Nadia Lavrova (1897-1989)

Weird Tales and the Russian Revolution

The Russian Revolution began ninety-five years ago next month--in February 1917 by the old-style Julian calendar--and resulted in the downfall of czarist Russia and eventually the establishment of the Soviet Union. Now, almost a century later, after countless millions of people were murdered, starved, tortured, and imprisoned by the party, government, and system that claimed to be their champion, Russia is no longer communist. Lenin's mummy, one of the weirdest remnants of those long-ago times, still lies in a tomb in Red Square and can still be viewed nearly ninety years after his death. That's subject enough for a weird tale.

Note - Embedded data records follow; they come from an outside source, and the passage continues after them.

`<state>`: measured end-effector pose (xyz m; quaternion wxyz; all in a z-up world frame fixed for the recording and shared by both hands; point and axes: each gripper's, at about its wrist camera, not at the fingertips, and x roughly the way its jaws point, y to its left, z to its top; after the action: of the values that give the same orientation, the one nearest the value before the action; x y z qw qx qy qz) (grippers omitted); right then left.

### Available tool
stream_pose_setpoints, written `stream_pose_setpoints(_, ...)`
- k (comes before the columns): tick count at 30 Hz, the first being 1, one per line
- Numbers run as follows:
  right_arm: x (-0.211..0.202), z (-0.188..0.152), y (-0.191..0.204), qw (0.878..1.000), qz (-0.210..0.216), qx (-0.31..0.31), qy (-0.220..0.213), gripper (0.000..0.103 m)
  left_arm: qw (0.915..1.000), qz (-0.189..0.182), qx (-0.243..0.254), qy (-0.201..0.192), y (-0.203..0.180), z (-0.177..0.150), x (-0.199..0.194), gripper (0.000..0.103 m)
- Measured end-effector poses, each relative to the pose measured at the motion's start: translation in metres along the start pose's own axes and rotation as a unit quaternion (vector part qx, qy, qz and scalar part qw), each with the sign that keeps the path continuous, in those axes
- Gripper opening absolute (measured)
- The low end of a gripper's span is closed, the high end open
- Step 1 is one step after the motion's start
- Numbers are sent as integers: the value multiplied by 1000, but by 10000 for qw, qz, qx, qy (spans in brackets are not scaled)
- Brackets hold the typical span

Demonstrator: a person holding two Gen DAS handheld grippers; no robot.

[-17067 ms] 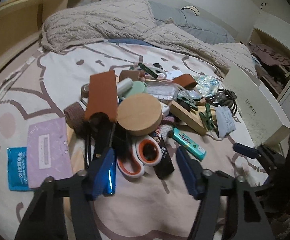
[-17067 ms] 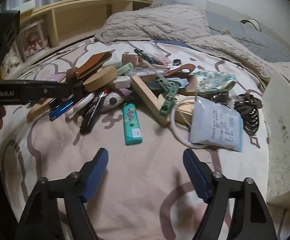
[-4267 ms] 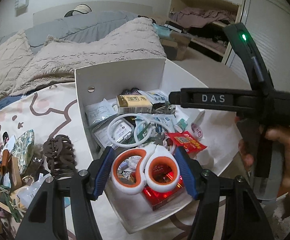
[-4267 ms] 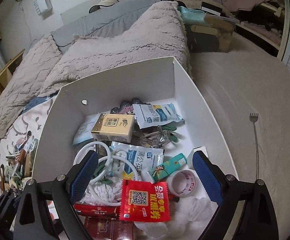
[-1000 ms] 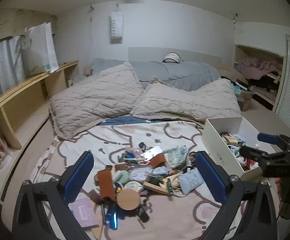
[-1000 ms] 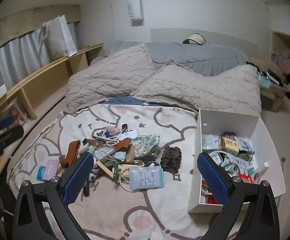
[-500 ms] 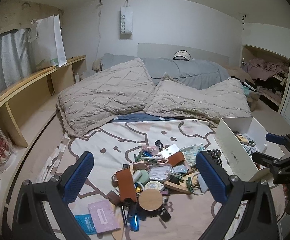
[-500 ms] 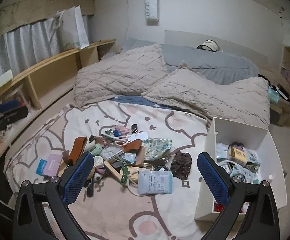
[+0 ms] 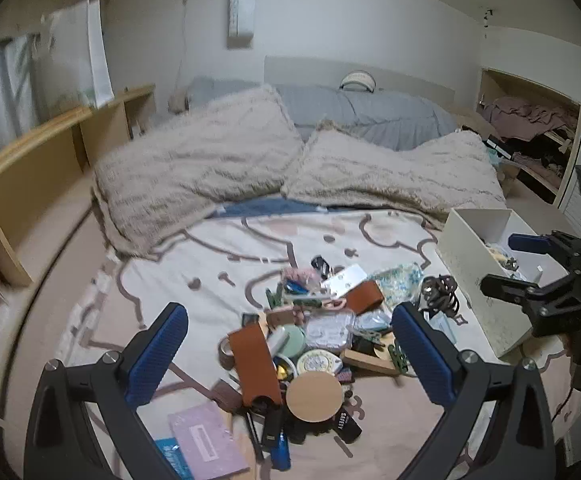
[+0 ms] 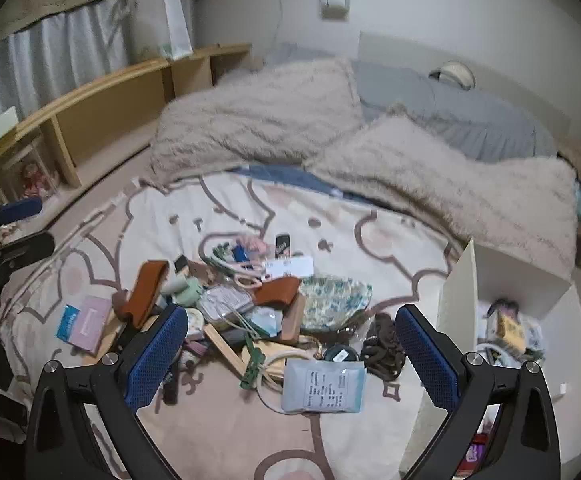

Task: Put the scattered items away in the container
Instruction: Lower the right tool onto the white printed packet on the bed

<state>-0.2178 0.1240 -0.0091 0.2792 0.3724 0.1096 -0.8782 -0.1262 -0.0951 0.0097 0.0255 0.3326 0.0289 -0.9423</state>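
In the left wrist view, the left tool (image 9: 289, 350) is seen at the bottom of the frame, released, with its blue pads (image 9: 158, 354) spread wide and nothing held between them. Just beyond it, low in the centre, a pile of scattered items (image 9: 310, 336) is spread on the patterned bed cover (image 9: 218, 264). Nearest the bottom lie a pink booklet (image 9: 206, 442) and a blue packet (image 9: 172, 456), with a round wooden lid (image 9: 314, 391) and a brown leather case (image 9: 255, 364) just above them. A brown hair claw (image 9: 439, 295) lies at the right edge of the pile, near the white container (image 9: 482, 280), which stands at the right of the frame with items already inside. The right tool (image 9: 530, 264) is visible at the far right, held above the container.

In the right wrist view, the right tool (image 10: 291, 354) fills the bottom of the frame, likewise released and empty. Between its pads a pale blue sachet (image 10: 322, 385) lies nearest, with the hair claw (image 10: 382, 346) to its right and a floral pouch (image 10: 335, 294) further up. The container (image 10: 456, 304) is at the lower right. The left tool (image 10: 10, 232) appears at the left edge. Two beige pillows (image 10: 258, 116) are seen in the upper centre, with a wooden shelf (image 10: 102, 100) at upper left.
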Motion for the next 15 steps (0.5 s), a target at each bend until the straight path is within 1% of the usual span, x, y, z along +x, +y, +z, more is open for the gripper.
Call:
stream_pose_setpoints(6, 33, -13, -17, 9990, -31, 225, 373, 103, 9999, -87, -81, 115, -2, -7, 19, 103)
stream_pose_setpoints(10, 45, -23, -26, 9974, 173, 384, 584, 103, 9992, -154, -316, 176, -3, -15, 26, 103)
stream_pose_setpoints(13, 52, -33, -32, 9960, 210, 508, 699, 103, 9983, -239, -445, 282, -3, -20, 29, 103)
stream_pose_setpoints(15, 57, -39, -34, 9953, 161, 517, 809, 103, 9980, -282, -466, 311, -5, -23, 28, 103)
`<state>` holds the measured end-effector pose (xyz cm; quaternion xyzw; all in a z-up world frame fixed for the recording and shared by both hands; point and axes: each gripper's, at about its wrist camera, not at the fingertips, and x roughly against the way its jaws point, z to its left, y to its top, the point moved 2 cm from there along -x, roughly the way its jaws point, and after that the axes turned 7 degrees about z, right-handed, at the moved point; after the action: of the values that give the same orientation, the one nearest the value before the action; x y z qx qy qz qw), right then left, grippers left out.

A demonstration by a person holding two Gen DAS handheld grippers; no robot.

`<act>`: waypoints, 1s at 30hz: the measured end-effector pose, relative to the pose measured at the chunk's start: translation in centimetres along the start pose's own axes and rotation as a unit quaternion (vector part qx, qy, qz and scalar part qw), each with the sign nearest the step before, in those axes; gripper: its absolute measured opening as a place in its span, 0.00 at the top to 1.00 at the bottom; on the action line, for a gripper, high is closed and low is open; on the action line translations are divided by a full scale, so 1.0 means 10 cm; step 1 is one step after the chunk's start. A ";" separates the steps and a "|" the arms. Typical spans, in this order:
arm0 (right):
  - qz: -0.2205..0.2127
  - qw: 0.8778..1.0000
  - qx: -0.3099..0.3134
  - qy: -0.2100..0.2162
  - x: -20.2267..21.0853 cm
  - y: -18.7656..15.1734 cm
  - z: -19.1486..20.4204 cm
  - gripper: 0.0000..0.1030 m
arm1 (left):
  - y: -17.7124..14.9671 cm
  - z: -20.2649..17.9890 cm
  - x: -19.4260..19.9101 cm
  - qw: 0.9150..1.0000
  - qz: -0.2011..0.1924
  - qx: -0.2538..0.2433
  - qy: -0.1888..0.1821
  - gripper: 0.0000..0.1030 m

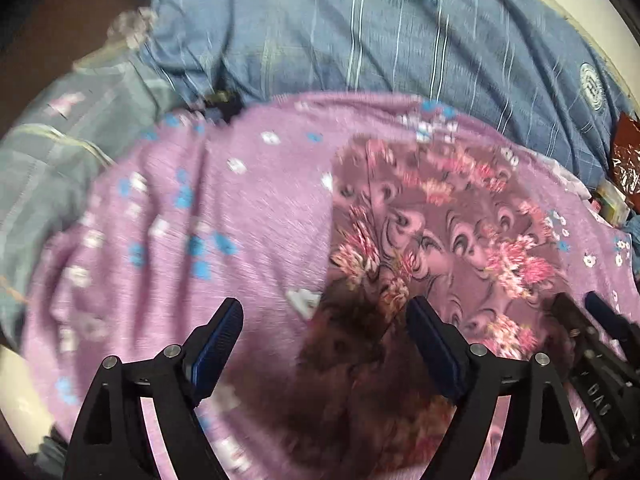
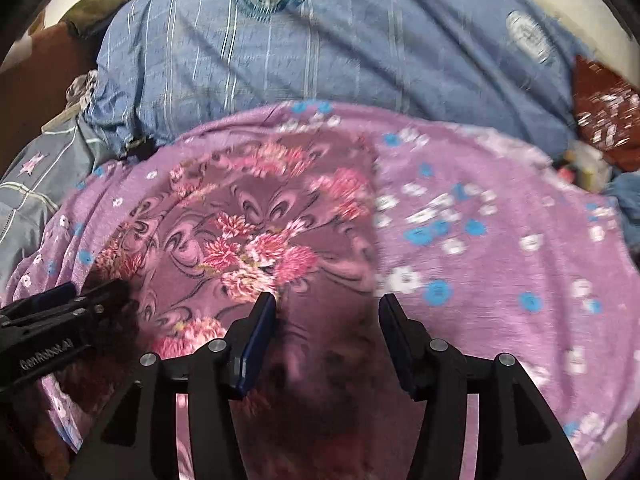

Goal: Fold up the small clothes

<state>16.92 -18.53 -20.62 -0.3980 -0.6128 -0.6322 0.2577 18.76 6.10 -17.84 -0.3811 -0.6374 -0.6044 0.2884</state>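
Note:
A small mauve garment [image 1: 440, 232] [image 2: 260, 232] with pink flowers lies flat on a lilac cloth [image 1: 200, 220] [image 2: 480, 240] dotted with blue and white blossoms. My left gripper [image 1: 324, 308] hovers open over the garment's near left edge, its blue pads wide apart and holding nothing. My right gripper [image 2: 327, 302] is open above the garment's near right part, with no fabric pinched between its pads. Each gripper shows at the side of the other's view: the right gripper [image 1: 580, 312] and the left gripper [image 2: 80, 300]. Both views are blurred.
Blue striped bedding [image 1: 360, 40] [image 2: 320, 52] with round badges fills the far side. A grey-blue fabric [image 1: 60, 152] [image 2: 36, 184] with a pink star lies to the left. A red packet [image 1: 626, 152] [image 2: 604, 112] and small clutter sit at the right edge.

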 end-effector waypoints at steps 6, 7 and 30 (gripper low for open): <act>-0.071 0.997 0.003 -0.027 0.78 0.00 -0.15 0.41 | -0.14 -0.03 0.88 0.994 -0.100 -0.017 0.029 0.18; -0.082 0.996 0.006 -0.032 0.90 0.00 -0.16 0.40 | -0.19 -0.05 1.00 0.993 -0.113 -0.022 0.032 0.18; -0.195 0.980 0.015 -0.034 2.61 -0.22 -0.05 0.34 | -1.11 -0.04 2.86 0.976 -0.207 -0.011 0.062 0.13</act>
<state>0.67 -14.57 -0.42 -0.2876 -0.6966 -0.6473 0.1145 -6.09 9.85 -0.27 -0.2055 -0.6767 -0.6805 0.1918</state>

Nineteen seventeen and the years following were a tumultuous time in Russia. The lucky ones got out when they could, either by fleeing across international borders or by permission of whatever authority might have existed at the time. Leonid Andreyev (1871-1919), subject of a previous posting, was one of those. Unfortunately, Andreyev survived only a couple of years in exile. Others thrived, and at least four contributed stories to Weird Tales from homes in the Unites States or Great Britain. I'm planning to write about those four--Nadia Lavrova, Maria Moravsky, Edith M. Almedingen, and V.K. Kaledin--over the next couple of weeks. I'll begin with the writer about whom I know the most.  

Nadia Lavrova
Née Nadia L. Shapiro
Teacher, Interpreter, Journalist, Editor, and Author
Born October 20, 1897, Irkutsk, Siberia, Russia
Died June 20, 1989, Santa Rosa, California

During her long life, Nadia Lavrova Shapiro devoted herself to language, literature, journalism, and education. Daughter of an attorney, she was born on October 20, 1897, in Irkutsk, a city in the interior of Russia, and grew up in Blagoveschensk. Even when she lived in what she called "America's lovely lotus-land, California," Nadia remembered her Siberian home with fondness:
When I recall the Siberia of my childhood, I see a land of plenty, a land of ease and leisure and, most important of all, a land that to thousands of men and women spelled "second chance" in the bitter game of living.
Nadia began studying English as a girl of nine. After receiving her high school diploma in Irkutsk and an elementary teacher certificate in Blagoveschensk, she studied at the Moscow Women's College in 1916-1917. She returned to Siberia as revolution set in, teaching English at Blagoveschensk Polytechnical School in 1917-1918. With her family, Nadia fled from Bolshevism to Harbin, Manchuria, China, in 1918, where she became an interpreter and a writer of newspaper features, later foreign editor of the newspaper Zaria.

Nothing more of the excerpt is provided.